Given data –
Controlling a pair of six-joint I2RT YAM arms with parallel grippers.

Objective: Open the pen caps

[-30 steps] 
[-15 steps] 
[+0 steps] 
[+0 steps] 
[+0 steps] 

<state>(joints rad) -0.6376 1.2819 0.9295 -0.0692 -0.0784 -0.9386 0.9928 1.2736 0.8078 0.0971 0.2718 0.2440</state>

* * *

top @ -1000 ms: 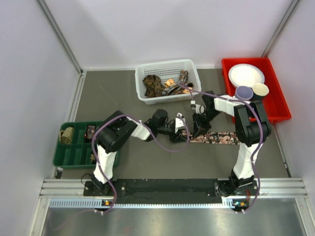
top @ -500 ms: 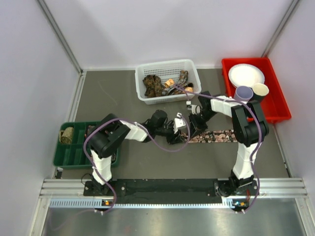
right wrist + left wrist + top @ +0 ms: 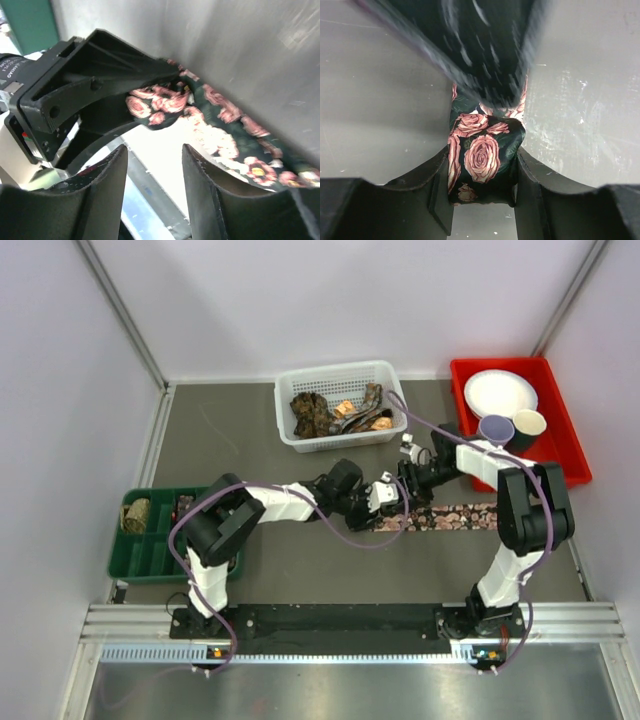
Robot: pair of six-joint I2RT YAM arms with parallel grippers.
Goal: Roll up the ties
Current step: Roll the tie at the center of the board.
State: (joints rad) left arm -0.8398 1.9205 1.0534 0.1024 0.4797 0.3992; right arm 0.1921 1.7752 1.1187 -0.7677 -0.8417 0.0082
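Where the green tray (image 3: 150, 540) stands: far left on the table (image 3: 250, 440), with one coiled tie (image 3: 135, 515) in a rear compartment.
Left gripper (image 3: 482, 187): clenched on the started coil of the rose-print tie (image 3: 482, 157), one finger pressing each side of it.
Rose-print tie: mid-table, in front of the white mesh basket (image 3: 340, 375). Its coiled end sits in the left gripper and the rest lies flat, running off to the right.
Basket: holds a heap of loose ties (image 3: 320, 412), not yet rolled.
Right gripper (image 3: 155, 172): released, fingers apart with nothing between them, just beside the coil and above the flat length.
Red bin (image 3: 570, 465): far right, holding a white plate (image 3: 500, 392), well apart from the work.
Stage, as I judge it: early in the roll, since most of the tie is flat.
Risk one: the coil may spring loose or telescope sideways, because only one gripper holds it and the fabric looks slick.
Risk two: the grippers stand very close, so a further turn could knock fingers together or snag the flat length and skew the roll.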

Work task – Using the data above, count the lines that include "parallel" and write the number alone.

Task output – 2